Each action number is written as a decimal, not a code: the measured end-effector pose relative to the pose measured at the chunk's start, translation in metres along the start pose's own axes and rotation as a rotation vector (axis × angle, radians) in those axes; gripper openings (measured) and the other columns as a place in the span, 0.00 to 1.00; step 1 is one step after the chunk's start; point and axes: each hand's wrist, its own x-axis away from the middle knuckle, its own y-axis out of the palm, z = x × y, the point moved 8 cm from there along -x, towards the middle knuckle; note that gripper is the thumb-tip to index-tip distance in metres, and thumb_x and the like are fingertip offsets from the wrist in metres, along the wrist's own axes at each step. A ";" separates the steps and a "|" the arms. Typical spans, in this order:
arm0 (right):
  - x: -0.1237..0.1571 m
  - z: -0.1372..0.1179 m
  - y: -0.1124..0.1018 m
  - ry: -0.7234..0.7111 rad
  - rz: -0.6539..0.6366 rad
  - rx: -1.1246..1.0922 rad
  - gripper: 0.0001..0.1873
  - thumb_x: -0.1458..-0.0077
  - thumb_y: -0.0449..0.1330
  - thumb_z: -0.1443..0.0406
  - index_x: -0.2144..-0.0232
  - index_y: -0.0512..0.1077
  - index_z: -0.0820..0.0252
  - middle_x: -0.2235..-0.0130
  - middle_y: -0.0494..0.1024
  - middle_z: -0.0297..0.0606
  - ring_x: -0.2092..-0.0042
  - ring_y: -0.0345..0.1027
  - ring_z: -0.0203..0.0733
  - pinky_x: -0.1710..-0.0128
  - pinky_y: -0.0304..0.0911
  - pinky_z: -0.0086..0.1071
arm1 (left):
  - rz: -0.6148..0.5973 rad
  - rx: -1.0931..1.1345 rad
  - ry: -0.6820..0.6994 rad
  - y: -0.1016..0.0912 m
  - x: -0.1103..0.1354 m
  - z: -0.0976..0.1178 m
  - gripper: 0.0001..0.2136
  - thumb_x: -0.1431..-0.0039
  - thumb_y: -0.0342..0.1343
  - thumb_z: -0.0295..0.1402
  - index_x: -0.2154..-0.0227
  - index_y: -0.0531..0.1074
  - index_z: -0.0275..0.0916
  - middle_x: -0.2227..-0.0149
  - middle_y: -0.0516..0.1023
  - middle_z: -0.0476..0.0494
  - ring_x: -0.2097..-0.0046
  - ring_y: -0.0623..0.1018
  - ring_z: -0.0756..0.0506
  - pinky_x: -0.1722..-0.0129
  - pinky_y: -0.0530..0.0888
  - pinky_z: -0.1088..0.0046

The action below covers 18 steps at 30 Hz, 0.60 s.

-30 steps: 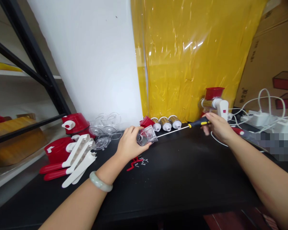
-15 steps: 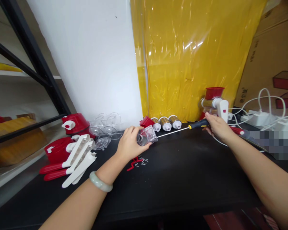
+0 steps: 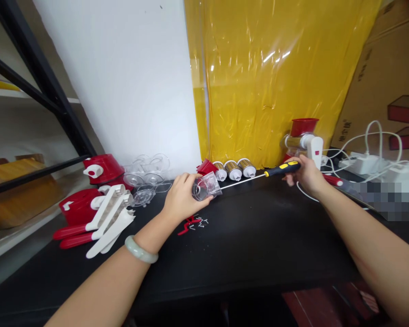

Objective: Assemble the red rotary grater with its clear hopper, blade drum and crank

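My left hand (image 3: 183, 198) is closed around a clear plastic housing (image 3: 208, 185), its round opening turned toward me, above the black table. In my right hand (image 3: 306, 175) is a screwdriver (image 3: 282, 168) with a black and yellow handle, held nearly level. Its long thin shaft points left and its tip meets the right end of the housing; the exact contact point is too small to make out. Below my left hand lie small red plastic parts (image 3: 190, 224) and several loose screws (image 3: 202, 222).
Grater drums (image 3: 232, 170) stand behind the housing. To the left are red bases (image 3: 80, 206), white-and-red crank handles (image 3: 102, 218) and clear plastic rings (image 3: 150, 170). An assembled drum grater (image 3: 305, 136) stands back right, beside white chargers and cables (image 3: 368, 163).
The screwdriver handle has turned, showing more yellow, and my right-hand fingers have shifted on its end. My left hand still holds the housing. The whole view has shifted slightly.
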 end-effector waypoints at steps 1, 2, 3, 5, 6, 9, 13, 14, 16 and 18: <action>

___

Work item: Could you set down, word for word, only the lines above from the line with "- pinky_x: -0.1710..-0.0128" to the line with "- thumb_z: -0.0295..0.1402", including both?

Answer space:
  - pinky_x: -0.1710..-0.0128
  - pinky_y: -0.0304..0.0911
  - pinky_z: -0.0086..0.1071
arm1 (left):
  - rz: -0.6148..0.5973 rad
  - rx: -1.0931..1.1345 rad
  - ry: -0.6820..0.6994 rad
  - y: -0.1016..0.0912 m
  - x: -0.1103..0.1354 m
  - z: -0.0976..0.1178 m
  - gripper: 0.0001..0.2136
  - thumb_x: -0.1431..-0.0039
  - thumb_y: -0.0342..0.1343
  - thumb_z: -0.0295..0.1402

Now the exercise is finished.